We asked what had inspired him to write the book. He told us how he’d worked as a farmhand when he was eighteen on Tytherington Farm in the Wylye Valley in Wiltshire before he went off to fight in World War Two. He talked about it fervently, as if he was suddenly seeing it all again in bright summer sunshine. It was still farmed in the old way then, requiring many hands to do the work. In his autobiography he describes the sheer manual labour of it:
“These days machinery reigns and there is almost always a tractor with something on the front or back end to do the donkey work. But then we were usually on our flat feet, holding a hoe or a fork or a rake, spade, pickaxe, crowbar, sledgehammer, beetle, billhook, reaphook, slasher – the list is endless and there’s a right way and a wrong way to handle each.”
Also he talked about the great number of people still working the land then. In 1940 Tytherington still employed a farm foreman, a horseman, four poultrymen, a shepherd and numerous labourers, all colourful personalities many of whom had lived on or near the farm for generations. These sorts of characters are portrayed in The Crowstarver with real fondness and candour.
And who inspired Spider Sparrow, the boy in the story? “When I first came to this house in the sixties,” said King-Smith, “there were five dairy farms in this little hamlet alone. Now there’s not one. But then, the lane was often full of cows going to and from milking. Every day a boy, the son of one of the cowmen, was herding the cows back and forward. And you know the only conversation we ever had, rain or shine? “Good ‘un!” he used to shout, as cheerful as anything. And so I used to reply, “Good ‘un!” and we’d leave it at that.”

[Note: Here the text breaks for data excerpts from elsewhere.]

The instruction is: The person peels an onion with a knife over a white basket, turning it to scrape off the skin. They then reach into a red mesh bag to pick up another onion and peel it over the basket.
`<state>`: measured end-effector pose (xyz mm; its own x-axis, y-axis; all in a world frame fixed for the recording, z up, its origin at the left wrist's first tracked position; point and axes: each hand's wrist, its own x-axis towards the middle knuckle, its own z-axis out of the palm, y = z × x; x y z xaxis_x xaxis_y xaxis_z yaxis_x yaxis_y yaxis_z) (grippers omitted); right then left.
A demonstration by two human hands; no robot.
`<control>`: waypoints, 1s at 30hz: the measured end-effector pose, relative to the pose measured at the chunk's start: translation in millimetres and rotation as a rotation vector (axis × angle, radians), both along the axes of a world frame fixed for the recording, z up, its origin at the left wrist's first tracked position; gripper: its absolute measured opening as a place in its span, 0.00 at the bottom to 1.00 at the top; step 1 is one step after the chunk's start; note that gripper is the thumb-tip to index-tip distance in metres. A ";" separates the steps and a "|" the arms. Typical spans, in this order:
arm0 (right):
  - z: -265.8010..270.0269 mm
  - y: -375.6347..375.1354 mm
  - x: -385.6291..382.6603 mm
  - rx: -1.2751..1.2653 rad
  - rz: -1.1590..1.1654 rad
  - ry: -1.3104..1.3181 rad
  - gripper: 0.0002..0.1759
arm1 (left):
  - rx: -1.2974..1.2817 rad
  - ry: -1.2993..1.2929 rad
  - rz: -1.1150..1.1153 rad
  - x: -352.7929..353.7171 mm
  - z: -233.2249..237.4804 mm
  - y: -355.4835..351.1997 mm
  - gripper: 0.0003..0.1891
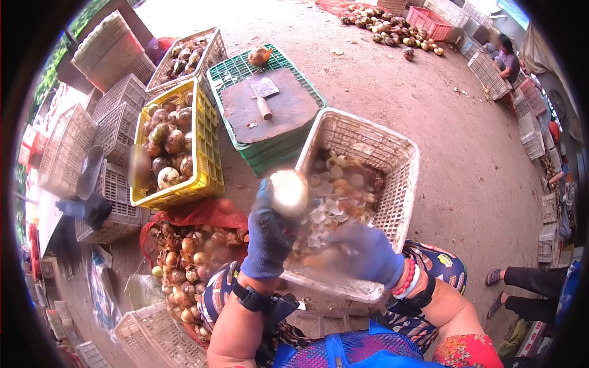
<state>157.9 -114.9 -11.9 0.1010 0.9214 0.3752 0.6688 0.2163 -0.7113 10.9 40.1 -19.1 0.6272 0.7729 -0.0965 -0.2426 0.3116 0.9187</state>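
My left hand (pixel 268 230), in a blue knit glove, is closed around a pale peeled onion (pixel 289 192) held up near the left side of a white crate (pixel 407 178). My right hand (pixel 365 253), gloved in blue too, hangs over the crate's near end. Motion blurs its fingers, and whether anything is in them does not show. Inside the crate lie onion skins (pixel 331 211) and trimmed pieces. Beyond it, a cleaver (pixel 264 97) rests on a dark board (pixel 236 113) on top of an upturned green crate (pixel 270 156).
Left of me stands a yellow crate (pixel 211 165) of unpeeled onions, with a red mesh sack (pixel 202 214) spilling onions (pixel 184 270) nearer. One onion (pixel 259 56) sits on the green crate. An onion pile (pixel 392 27) lies far off. People sit (pixel 508 61) and stand (pixel 540 285) at right.
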 end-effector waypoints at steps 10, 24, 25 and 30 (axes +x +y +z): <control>-39.0 16.7 53.2 -0.450 0.022 1.228 0.37 | 0.355 0.242 -0.324 6.0 -5.2 -29.2 0.25; 6.4 8.6 38.1 -0.348 0.269 1.655 0.64 | -0.238 0.066 -0.294 -3.7 34.1 -16.4 0.22; -1.2 3.9 40.7 -0.384 0.212 1.587 0.63 | 0.088 0.304 -0.321 -1.9 26.1 -17.9 0.21; 0.8 -4.2 54.0 -0.288 0.158 1.648 0.58 | 0.795 0.872 -0.264 19.7 -6.1 -31.2 0.15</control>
<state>211.9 -119.2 -11.1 0.0931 0.9753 -0.2002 -0.7926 -0.0491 -0.6077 30.7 8.9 -25.1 0.7356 0.6663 -0.1218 0.5399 -0.4681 0.6996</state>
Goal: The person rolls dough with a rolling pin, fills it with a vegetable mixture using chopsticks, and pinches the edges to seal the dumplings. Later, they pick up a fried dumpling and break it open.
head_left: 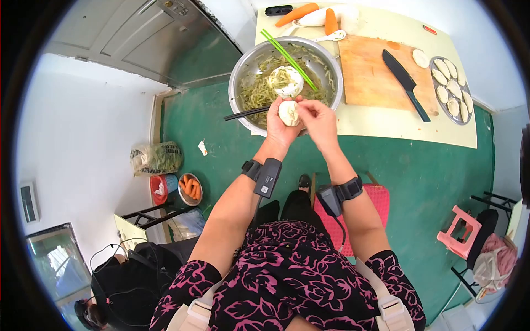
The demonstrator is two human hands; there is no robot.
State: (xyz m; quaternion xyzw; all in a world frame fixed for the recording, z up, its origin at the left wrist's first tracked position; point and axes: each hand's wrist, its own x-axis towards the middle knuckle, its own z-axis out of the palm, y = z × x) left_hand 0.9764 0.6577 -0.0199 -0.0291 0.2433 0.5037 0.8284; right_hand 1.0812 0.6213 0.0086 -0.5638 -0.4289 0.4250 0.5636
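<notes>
In my left hand [279, 130] a pale, round dough dumpling [289, 113] rests with the fingers curled around it. The thumb and fingers of my right hand [320, 122] pinch at its right edge. Both hands are over the near rim of a large metal bowl [236, 77] of shredded green filling [256, 91]. Inside that bowl lies a white rounded dish [293, 84] with some filling on it. Green chopsticks [288, 58] lean across the bowl, and black chopsticks [243, 114] stick out past its left rim beside my left hand.
Right of the bowl, a cutting board [361, 71] bears a knife [402, 77] and a dough round [420, 58]. A metal plate [455, 117] holds several dumplings. Carrots [298, 14] and a white spoon [331, 36] lie behind. A red stool [375, 212] stands below my arms.
</notes>
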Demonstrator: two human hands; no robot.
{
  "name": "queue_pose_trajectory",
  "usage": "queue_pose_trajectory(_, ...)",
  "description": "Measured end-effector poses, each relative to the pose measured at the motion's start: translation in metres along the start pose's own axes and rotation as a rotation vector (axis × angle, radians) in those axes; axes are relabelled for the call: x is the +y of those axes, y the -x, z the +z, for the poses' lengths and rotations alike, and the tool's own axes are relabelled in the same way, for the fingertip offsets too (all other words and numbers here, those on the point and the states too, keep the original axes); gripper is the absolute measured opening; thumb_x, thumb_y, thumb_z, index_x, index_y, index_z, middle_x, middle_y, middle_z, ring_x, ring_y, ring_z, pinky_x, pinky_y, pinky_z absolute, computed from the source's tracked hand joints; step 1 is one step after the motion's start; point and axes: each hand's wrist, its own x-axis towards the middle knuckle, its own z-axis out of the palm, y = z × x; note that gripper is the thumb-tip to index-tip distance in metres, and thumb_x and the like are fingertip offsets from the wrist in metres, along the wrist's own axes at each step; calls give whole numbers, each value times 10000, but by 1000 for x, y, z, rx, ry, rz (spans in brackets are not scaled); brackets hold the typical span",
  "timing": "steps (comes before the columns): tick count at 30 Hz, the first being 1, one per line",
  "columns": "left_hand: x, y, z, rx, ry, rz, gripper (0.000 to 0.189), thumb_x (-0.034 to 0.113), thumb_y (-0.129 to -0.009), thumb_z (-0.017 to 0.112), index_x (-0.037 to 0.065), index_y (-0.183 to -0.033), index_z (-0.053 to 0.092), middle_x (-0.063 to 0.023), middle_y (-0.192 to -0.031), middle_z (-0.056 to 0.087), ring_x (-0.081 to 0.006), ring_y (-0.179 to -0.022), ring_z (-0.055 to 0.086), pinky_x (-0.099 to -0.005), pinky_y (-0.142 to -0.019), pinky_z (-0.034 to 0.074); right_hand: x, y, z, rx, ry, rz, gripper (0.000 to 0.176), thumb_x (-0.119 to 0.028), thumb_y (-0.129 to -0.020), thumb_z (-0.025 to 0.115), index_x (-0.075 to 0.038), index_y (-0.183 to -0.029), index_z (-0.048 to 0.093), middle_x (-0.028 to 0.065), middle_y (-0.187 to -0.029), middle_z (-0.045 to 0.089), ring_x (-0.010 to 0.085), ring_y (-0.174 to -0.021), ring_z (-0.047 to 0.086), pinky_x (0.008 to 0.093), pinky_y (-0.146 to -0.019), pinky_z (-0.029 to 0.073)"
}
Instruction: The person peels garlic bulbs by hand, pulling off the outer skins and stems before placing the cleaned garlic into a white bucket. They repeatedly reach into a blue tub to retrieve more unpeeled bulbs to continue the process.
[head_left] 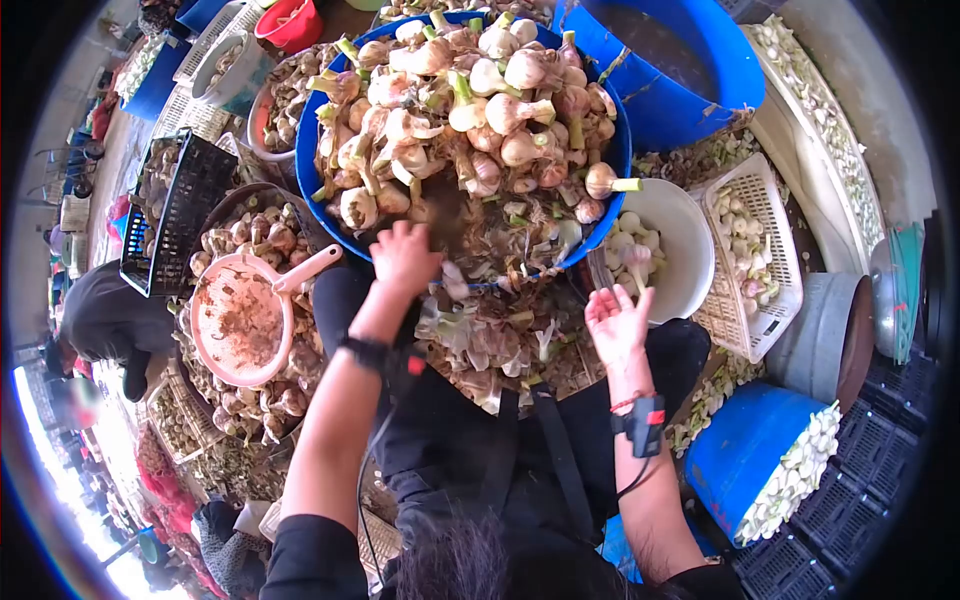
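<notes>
My left hand point(405, 255) rests palm down at the near rim of a large blue tub point(309, 165), fingers slightly apart, close to garlic bulbs point(358, 209) and loose husks. No object shows in it. My right hand point(618, 320) is turned palm up beside a white bowl point(690, 240). Its fingertips and thumb are at the stem of one garlic bulb point(637, 260), whose head points away over the bowl. Peeled pale cloves or bulbs lie in that bowl. Whole stemmed garlic is heaped in the tub, with dry skins point(490, 345) in front.
A pink strainer point(240, 320) lies on garlic at the left, near a black crate point(160, 215). At the right are a white basket point(780, 290), a metal bucket point(815, 335) and a blue bucket point(735, 445) with cloves. Another person point(110, 315) bends at far left.
</notes>
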Motion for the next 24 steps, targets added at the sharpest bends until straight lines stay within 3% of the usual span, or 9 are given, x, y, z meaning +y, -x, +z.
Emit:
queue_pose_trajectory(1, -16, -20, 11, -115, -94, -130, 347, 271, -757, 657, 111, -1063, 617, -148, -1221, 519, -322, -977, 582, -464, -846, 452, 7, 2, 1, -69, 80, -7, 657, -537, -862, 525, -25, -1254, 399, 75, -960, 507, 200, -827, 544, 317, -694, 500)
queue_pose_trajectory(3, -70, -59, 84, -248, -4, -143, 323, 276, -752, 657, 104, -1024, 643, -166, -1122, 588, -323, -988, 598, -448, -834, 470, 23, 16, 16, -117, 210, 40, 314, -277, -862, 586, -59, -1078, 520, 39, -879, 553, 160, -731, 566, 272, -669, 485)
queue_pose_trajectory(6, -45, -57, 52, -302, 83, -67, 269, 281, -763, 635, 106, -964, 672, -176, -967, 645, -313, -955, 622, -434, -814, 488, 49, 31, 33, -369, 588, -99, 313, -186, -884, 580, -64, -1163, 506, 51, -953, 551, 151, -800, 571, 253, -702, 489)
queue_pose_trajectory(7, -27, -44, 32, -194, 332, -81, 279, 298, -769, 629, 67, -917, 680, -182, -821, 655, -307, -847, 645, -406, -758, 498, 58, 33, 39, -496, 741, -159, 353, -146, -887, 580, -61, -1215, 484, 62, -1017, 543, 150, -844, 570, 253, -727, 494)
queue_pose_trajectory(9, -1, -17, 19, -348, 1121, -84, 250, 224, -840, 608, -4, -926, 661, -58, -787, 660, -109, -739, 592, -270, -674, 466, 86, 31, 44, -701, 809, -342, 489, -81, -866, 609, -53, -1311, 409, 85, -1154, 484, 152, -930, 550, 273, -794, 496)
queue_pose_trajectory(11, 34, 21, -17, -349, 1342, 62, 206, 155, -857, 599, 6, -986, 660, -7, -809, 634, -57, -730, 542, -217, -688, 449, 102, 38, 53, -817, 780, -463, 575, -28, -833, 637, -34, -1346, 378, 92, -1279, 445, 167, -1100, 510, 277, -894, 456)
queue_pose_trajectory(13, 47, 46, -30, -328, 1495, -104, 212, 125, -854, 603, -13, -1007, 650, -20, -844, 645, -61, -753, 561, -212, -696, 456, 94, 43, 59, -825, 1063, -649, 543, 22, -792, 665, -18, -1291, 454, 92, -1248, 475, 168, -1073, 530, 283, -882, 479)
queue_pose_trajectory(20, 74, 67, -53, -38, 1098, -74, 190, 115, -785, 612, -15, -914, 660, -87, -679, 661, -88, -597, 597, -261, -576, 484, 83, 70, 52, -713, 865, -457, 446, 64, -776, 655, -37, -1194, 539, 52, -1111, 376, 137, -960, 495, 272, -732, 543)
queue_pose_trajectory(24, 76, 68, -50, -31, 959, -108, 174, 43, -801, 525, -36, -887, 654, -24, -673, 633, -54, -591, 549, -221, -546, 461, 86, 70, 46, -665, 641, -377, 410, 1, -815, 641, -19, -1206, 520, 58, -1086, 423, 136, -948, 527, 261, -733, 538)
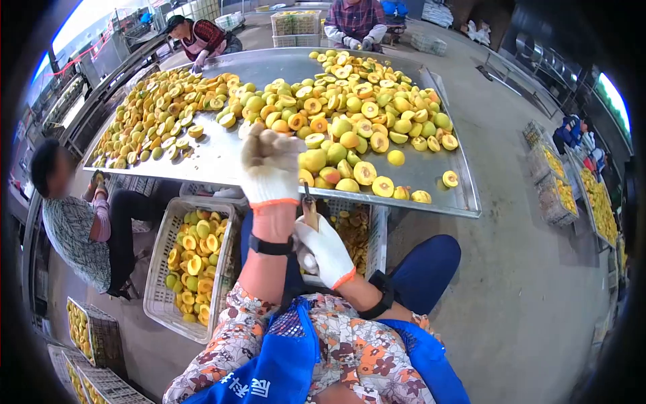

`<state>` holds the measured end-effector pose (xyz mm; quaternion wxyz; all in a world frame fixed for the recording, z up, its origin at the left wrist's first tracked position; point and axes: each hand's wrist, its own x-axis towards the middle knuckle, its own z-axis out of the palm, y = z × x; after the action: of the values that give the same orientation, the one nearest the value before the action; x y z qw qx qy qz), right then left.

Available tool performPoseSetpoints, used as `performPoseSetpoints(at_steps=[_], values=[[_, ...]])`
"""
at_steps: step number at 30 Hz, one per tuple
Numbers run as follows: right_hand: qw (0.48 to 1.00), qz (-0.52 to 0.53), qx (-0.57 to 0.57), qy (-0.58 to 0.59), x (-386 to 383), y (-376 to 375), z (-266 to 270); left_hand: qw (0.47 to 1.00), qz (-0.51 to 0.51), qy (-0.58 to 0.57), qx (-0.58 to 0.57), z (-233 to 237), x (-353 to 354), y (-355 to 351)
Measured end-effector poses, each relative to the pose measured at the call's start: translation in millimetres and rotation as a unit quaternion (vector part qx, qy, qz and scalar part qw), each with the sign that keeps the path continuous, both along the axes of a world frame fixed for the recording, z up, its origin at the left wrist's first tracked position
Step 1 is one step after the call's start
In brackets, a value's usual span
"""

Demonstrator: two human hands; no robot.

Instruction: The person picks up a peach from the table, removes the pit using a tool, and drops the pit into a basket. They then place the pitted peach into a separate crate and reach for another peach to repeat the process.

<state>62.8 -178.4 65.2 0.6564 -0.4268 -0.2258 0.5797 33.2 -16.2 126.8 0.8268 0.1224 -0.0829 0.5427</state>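
Halved yellow-green fruit (336,101) lies in a broad heap on the metal table (431,195). My left hand (270,165), in a white glove with a soiled palm and fingers, is raised over the table's near edge beside the heap; its fingers are blurred, and whether they hold anything is unclear. Lower and to the right, my right hand (323,249), also gloved, is closed on the wooden handle of a small tool (310,214) with a dark metal end pointing up. It is over a crate at my lap.
A white crate of fruit halves (153,283) stands left of my legs, another crate (380,242) between them. A seated person (77,229) is at the left; two people (202,40) (355,23) work across the table. More crates (555,202) stand at the right.
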Motion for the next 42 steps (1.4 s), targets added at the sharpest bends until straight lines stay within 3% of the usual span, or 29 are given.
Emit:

In the story the dawning realisation on the farm that Spider has learning difficulties is greeted in various ways, not all of them kind. But there is a plausible and moving determination of many to help Spider fit in. From early on it’s clear the boy has a special relationship with the natural world and it’s through his gentle mastery of animals that Spider finally commands respect from everyone on Outoverdown Farm. Dick King-Smith loved animals. He kept a multitude of pets as a boy and became a farmer when he grew up partly so he could carry on collecting animals. I think there is a lot of King-Smith in Spider. The near-magical way that animals approach Spider without fear must surely reflect a childhood fantasy of the author’s.
The relationship between Spider and his mother and father is painted with great tenderness in The Crowstarver and that’s at the heart of the book for me. When Spider is old enough for his parents to realise he’s different from other children they are upset but soon determined to nurture his unique talents. When he’s bullied they’re heartbroken. When he triumphs they glow with modest joy. Dick King-Smith evokes the emotional rollercoaster of parenthood with particular intensity in the story.
Finally, there is a yearning in the story for a harmony between humanity and the natural world. We can’t turn back the clock and all become farm workers once more, but our rural landscape sits patiently waiting for us to attend to it. The Crowstarver makes us feel our lives would be richer for doing so.